TASK GOAL -
Copy out each line from the start of the material below until the line with "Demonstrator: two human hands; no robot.", that line included.

::: RECORDED INFORMATION

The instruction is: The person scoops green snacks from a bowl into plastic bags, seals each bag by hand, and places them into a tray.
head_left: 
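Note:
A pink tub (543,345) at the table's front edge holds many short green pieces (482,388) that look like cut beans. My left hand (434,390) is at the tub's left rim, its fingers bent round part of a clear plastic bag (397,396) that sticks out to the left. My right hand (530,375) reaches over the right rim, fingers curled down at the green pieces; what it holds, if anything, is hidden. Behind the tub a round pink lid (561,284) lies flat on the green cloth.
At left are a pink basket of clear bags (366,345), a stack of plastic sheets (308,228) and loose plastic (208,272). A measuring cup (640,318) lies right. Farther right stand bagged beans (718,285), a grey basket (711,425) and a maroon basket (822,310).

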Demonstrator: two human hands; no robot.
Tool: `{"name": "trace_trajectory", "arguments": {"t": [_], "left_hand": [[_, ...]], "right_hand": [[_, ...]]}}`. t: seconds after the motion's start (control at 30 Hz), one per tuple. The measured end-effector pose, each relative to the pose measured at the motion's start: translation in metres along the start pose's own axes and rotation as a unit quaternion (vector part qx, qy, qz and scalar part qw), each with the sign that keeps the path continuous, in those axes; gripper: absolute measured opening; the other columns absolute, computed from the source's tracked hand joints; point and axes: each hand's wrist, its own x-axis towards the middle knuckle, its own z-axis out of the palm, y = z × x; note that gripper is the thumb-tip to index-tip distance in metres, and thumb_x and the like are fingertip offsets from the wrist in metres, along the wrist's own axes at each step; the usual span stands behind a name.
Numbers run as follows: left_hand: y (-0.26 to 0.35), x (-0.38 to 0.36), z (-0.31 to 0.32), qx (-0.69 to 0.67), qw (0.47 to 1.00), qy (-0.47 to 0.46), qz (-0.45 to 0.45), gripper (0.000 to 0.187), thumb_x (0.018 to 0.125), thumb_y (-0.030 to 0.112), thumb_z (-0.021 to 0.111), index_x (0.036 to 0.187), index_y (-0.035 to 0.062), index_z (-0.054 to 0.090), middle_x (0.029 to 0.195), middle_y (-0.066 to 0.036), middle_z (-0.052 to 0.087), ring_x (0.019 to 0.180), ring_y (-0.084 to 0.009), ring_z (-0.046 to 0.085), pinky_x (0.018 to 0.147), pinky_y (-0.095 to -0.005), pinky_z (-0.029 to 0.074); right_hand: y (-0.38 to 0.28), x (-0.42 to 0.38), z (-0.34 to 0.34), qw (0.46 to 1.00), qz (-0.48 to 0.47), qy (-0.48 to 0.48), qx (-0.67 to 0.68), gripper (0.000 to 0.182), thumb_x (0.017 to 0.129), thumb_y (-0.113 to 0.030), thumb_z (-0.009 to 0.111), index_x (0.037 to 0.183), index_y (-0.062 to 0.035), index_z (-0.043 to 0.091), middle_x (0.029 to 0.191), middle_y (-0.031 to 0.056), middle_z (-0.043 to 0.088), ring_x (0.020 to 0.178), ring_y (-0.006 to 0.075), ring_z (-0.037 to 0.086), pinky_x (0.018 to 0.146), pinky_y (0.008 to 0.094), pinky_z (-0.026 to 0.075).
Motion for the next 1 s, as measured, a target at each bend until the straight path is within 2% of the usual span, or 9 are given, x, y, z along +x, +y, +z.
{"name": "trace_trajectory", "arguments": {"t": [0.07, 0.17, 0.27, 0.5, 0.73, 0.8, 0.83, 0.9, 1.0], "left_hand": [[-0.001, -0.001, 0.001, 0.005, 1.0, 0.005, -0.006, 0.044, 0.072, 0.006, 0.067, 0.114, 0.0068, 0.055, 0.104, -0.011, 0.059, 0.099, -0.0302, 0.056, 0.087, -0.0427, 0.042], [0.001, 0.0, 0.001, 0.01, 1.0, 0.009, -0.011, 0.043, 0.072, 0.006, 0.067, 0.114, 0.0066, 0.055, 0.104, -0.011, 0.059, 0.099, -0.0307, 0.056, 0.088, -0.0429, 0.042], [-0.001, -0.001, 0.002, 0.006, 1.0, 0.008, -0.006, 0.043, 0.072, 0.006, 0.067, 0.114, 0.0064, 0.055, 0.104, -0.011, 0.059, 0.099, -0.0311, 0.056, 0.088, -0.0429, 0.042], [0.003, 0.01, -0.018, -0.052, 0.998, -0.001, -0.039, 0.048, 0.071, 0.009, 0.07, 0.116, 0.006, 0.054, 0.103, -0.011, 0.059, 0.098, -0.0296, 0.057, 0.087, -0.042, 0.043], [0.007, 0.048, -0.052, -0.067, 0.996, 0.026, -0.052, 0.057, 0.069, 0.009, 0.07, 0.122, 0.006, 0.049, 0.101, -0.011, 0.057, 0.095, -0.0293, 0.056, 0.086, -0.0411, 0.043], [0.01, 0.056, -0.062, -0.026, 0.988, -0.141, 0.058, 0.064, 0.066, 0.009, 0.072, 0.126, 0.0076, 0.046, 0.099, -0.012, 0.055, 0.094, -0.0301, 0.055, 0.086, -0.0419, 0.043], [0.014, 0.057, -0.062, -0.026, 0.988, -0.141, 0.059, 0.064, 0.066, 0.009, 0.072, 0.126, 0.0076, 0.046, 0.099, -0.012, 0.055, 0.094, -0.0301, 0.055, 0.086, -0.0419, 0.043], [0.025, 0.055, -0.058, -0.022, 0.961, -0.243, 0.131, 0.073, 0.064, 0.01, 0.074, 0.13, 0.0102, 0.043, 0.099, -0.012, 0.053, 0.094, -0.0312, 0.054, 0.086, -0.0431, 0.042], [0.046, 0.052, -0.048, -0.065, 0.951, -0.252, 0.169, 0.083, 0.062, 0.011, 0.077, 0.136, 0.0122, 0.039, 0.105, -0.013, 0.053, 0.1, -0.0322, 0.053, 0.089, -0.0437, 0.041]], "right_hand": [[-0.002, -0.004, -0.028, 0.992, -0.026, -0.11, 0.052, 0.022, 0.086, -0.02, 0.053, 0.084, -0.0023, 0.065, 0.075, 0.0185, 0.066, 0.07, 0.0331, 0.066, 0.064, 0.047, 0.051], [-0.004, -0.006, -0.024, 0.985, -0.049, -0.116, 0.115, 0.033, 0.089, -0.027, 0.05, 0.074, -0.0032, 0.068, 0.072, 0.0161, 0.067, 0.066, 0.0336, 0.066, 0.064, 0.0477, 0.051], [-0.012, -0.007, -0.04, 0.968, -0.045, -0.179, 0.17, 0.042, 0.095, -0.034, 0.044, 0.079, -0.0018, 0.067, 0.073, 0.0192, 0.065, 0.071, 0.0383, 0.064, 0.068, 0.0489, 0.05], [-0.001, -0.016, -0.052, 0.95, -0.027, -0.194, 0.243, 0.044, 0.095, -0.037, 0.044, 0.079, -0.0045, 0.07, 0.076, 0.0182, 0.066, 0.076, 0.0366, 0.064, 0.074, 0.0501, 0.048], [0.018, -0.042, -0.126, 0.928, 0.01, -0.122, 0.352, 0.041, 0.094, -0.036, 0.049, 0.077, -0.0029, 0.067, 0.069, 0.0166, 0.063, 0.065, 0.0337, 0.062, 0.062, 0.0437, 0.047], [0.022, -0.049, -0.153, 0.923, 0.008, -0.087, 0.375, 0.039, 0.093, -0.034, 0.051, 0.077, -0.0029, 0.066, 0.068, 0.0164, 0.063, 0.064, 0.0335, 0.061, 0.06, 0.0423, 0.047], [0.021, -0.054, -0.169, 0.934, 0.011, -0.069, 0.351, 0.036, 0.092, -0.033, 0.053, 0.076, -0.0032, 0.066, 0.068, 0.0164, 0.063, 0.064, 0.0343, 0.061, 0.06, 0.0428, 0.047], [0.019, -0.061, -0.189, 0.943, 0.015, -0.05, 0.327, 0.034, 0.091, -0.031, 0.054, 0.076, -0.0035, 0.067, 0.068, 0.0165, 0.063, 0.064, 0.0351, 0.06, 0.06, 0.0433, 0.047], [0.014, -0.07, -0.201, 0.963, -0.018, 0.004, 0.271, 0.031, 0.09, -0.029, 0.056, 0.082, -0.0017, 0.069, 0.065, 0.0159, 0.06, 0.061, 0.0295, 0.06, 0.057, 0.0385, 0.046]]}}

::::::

SOLUTION BELOW -
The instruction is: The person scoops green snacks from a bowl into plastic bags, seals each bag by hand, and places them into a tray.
head_left: 
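Note:
A pink tub (543,345) at the table's front edge holds many short green pieces (482,388) that look like cut beans. My left hand (434,390) is at the tub's left rim, its fingers bent round part of a clear plastic bag (397,396) that sticks out to the left. My right hand (530,375) reaches over the right rim, fingers curled down at the green pieces; what it holds, if anything, is hidden. Behind the tub a round pink lid (561,284) lies flat on the green cloth.
At left are a pink basket of clear bags (366,345), a stack of plastic sheets (308,228) and loose plastic (208,272). A measuring cup (640,318) lies right. Farther right stand bagged beans (718,285), a grey basket (711,425) and a maroon basket (822,310).
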
Demonstrator: two human hands; no robot.

This concludes the exercise.